O objetivo é barrar a chegada do partido de Le Pen ao poder. É o que se chama na França de “frente republicana”, uma espécie de coalizão nacional contra a direita radical.
Macron liderou o primeiro turno com cerca de 28% dos votos, segundo as projeções, desempenho melhor do que o previsto nas últimas pesquisas, nas quais o atual presidente vinha caindo progressivamente. Le Pen teria obtido em torno de 23% dos votos.
O pleito deste domingo foi marcado por uma forte abstenção, de 25% a 26% do eleitorado, de acordo com projeções. Ainda assim, ambos registraram resultados melhores do que no primeiro turno da eleição presidencial de 2017, quando conquistaram 24% e 21,3% dos votos, respectivamente.
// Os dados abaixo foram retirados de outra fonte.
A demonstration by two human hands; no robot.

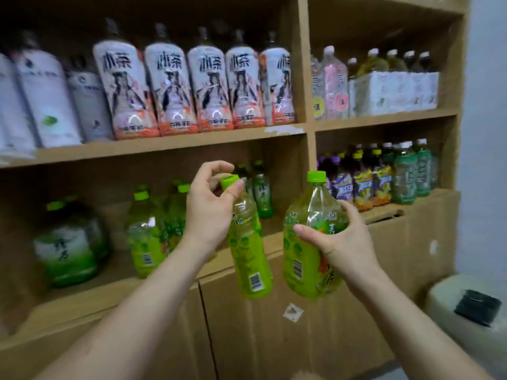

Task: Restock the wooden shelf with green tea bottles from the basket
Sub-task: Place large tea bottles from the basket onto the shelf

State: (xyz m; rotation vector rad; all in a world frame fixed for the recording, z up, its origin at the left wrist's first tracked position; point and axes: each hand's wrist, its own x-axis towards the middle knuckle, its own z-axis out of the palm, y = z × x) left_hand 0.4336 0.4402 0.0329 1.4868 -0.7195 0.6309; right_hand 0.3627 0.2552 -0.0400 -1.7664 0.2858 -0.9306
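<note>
A person faces a wooden shelf [164, 146], holding two green tea bottles in front of its lower left compartment, where shelved green bottles [142, 237] already stand. The left hand [208, 212] pinches the slim bottle [248, 259] by its cap so that it hangs tilted, and the right hand [343, 242] wraps around the shoulder of the wide bottle [304, 259], which is held upright. The basket is out of view. This appears to be the placing step, and each bottle likely needs setting upright beside those already shelved.
</note>
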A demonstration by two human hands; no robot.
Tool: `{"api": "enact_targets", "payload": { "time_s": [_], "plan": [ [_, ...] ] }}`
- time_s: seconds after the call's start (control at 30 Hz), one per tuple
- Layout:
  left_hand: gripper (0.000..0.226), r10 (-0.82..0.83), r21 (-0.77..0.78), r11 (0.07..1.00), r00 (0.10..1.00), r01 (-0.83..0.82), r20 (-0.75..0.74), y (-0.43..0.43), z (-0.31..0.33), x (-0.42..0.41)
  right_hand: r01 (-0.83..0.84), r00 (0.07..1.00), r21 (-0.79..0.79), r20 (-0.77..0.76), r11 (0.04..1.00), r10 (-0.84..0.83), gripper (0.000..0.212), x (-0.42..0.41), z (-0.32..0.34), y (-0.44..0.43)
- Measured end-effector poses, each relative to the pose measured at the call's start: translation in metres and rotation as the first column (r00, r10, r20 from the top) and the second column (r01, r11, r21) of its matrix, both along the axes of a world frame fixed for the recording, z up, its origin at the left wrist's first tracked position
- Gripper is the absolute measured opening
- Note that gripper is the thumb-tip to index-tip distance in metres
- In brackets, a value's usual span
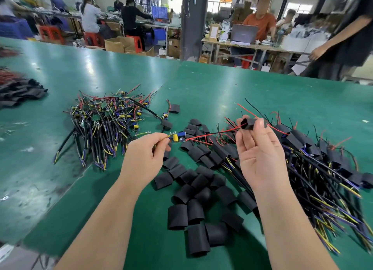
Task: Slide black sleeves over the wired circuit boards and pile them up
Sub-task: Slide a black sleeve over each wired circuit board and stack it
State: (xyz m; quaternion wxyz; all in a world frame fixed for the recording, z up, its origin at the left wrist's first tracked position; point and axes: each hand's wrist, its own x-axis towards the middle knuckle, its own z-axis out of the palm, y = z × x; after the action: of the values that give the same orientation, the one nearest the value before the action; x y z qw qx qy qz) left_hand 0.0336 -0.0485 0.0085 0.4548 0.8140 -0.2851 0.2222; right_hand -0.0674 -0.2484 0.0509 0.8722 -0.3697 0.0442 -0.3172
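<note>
Pinching grips on both sides: the left hand [145,150] has a small circuit board [178,137] nipped between thumb and forefinger at its near end, and holds it a little above the green bench [222,84]. The right hand [260,148], palm turned up towards its owner, grips a black sleeve [249,124] at the fingertips, its other fingers loosely curled. Red and black wires [212,134] run taut from the board across to the mouth of that sleeve, and thin red and black ends show beyond its far side. The board itself is bare, well apart from the sleeve.

Under and between the two forearms lies a scatter of loose sleeves [193,199], flat on the bench. To the right is a heap of sleeved boards [314,158] with long leads trailing towards the bench edge. To the left sits a tangle of bare boards [107,118]. Farther left, at the edge of view, is another dark pile [18,92]. Across the room, people sit at other tables.
</note>
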Motion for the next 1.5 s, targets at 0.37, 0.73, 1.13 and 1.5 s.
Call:
{"api": "enact_targets", "payload": {
  "time_s": [0.37,0.73,1.13,1.5],
  "plan": [
    [0.017,-0.153,-0.059,0.987,0.987,0.15,-0.041,-0.016,0.002,-0.016,-0.128,0.984,-0.229,-0.15,0.965,0.095,0.023,0.015,-0.02,0.039],
    [0.019,-0.237,-0.149,0.966,0.952,0.21,-0.195,-0.015,0.005,-0.018,-0.147,0.981,-0.496,-0.181,0.856,0.064,0.031,0.013,-0.022,0.018],
    [0.017,-0.247,-0.101,0.967,0.956,0.233,-0.161,-0.017,0.002,-0.021,-0.155,0.966,-0.455,-0.258,0.877,0.036,0.026,0.009,-0.019,0.023],
    [0.017,-0.292,-0.07,0.956,0.943,0.284,-0.162,-0.015,0.003,-0.023,-0.316,0.936,-0.5,-0.304,0.806,0.178,0.028,0.002,-0.017,0.006]
  ]
}}
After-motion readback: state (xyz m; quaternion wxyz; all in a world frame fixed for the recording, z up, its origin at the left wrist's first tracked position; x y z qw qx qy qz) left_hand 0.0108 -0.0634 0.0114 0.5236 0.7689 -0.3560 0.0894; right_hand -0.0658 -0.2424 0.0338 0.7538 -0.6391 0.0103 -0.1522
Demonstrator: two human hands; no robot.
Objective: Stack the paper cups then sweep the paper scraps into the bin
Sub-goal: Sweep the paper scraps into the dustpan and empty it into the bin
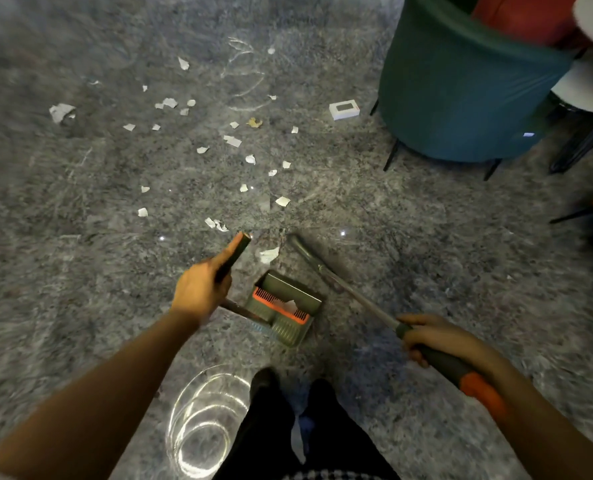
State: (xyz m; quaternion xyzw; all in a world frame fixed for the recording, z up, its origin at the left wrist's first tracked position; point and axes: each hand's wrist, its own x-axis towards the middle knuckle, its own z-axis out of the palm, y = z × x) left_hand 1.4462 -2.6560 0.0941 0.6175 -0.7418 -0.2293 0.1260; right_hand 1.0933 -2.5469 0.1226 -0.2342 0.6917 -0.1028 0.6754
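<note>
Ahead on the grey floor (80, 271), paper scraps (232, 141) lie scattered over open space, bounded at the right by a green armchair (461, 91) and a white box (344, 110). The left hand (199, 289) grips the dustpan (288, 306) handle and the right hand (433, 337) grips the broom (354, 294). One scrap lies in the dustpan.

Left hand (199, 289) grips the dustpan (290, 306) handle, right hand (437, 337) the broom (350, 288) handle, paper scraps (232, 141) ahead on the floor (80, 271)
</note>
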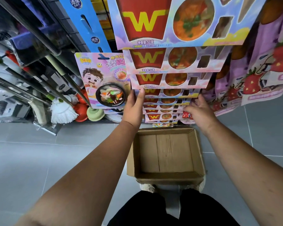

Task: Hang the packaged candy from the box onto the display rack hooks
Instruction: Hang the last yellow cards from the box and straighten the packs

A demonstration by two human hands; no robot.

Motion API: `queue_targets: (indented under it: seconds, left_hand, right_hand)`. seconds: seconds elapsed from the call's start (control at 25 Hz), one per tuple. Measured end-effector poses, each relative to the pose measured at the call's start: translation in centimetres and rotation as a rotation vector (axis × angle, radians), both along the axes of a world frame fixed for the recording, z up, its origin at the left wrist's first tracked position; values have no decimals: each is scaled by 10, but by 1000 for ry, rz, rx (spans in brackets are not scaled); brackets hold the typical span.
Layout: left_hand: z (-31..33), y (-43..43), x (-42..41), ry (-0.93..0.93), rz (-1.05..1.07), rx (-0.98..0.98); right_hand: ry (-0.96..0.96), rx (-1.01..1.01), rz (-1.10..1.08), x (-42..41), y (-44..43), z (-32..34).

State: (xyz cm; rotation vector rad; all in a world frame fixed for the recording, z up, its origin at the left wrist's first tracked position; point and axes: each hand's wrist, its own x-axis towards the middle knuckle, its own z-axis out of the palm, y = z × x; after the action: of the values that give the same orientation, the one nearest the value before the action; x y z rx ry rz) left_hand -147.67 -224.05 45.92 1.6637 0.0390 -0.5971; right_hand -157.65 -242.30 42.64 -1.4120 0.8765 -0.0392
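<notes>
Person seen from their own head: bare forearms [88,168] ending in a bare left hand [134,106] and right hand [198,110], black cloth trousers [145,209], and fluffy off-white slippers [147,187] on the feet.

Red panels with a yellow W and orange bowls repeat down the pastel pink-and-lilac candy packs [173,59], a pink pack [101,82] beside them shows a cartoon child over a black bowl, the purple bags [252,75] carry red strawberries, the cardboard box [167,177] is plain brown, the floor tiles [39,152] pale grey.
</notes>
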Motion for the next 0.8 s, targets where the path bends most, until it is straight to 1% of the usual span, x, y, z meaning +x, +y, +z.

Dez outros candidatos disputavam a eleição – e não pouparam Macron de críticas durante suas campanhas.
A socialista Anne Hidalgo, atual prefeita de Paris, foi a primeira a se posicionar a favor do atual presidente e exortar seus eleitores a votarem “contra a extrema direita” após a divulgação das pesquisas de boca de urna e da confirmação do segundo turno.